* The problem: Could you find each line of the data below that contains the word "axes" and copy those lines?

* Data shown:
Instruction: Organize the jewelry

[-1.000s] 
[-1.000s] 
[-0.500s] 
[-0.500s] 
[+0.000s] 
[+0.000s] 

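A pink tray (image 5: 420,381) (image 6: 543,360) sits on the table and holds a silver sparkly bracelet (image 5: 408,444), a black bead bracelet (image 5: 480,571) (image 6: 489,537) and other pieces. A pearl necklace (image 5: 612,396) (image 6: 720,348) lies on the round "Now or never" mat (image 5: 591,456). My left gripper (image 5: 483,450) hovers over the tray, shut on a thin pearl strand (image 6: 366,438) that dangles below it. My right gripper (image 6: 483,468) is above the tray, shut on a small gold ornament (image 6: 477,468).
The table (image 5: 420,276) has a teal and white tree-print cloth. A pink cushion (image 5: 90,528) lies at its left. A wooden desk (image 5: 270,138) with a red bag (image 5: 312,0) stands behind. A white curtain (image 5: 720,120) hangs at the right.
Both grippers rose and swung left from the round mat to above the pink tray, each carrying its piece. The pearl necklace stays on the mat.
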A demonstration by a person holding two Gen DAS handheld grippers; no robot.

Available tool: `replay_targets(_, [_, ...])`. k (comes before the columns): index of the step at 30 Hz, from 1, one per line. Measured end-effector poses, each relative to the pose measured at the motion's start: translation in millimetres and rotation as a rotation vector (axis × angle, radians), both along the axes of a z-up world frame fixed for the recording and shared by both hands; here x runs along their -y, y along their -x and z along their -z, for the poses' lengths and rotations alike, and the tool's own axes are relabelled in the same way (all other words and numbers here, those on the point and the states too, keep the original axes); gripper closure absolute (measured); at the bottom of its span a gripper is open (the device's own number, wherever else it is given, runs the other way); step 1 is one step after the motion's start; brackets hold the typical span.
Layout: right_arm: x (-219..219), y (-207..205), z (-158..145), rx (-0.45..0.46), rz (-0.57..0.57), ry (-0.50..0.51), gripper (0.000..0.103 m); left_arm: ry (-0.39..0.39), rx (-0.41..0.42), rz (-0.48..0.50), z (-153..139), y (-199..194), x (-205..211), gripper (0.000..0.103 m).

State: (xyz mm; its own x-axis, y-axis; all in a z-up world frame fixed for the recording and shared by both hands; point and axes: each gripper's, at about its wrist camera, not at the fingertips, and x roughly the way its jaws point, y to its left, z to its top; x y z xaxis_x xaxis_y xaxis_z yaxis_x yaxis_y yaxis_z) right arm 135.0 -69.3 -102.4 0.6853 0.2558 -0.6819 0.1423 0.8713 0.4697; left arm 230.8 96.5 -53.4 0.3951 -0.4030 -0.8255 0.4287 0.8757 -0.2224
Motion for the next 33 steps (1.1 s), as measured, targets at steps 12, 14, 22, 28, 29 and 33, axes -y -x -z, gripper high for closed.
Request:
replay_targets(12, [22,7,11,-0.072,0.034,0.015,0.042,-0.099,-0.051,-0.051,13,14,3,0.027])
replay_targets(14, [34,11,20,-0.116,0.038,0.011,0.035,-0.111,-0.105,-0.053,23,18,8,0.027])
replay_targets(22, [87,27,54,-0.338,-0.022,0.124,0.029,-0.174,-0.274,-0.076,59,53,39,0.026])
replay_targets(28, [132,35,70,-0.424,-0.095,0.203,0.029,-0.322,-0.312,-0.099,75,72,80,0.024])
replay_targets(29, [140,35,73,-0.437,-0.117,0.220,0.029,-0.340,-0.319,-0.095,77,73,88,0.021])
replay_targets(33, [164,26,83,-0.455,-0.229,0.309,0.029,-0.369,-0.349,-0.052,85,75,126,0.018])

* Answer to this exercise:
Available tool: `replay_targets(_, [_, ...])`. k (comes before the columns): index of the step at 30 Hz, from 1, one per line. Measured end-effector poses, each relative to the pose measured at the motion's start: translation in millimetres and rotation as a rotation vector (axis × angle, radians), both along the axes of a z-up world frame fixed for the recording and shared by both hands; here x runs along their -y, y along their -x and z along their -z, for the poses' lengths and rotations alike, and the tool's own axes are relabelled in the same way (all other words and numbers here, those on the point and the states too, keep the original axes); gripper closure absolute (measured); at the bottom of its span a gripper is open (the device's own number, wherever else it is given, runs the other way); step 1 is one step after the motion's start; brackets hold the typical span.
State: (xyz mm; its own x-axis, y-axis; all in a z-up world frame fixed for the recording and shared by both hands; point and axes: each gripper's, at about its wrist camera, not at the fingertips, and x roughly the way its jaws point, y to its left, z to its top; x y z xaxis_x xaxis_y xaxis_z yaxis_x yaxis_y yaxis_z) right arm 135.0 -69.3 -102.4 0.6853 0.2558 -0.6819 0.1423 0.8713 0.4697; left arm 230.8 96.5 -53.4 0.3951 -0.4030 -0.8255 0.4287 0.8757 -0.2224
Motion for the next 33 steps (1.1 s), as measured, targets at steps 12, 14, 22, 28, 29 and 33, axes -y -x -z, gripper high for closed.

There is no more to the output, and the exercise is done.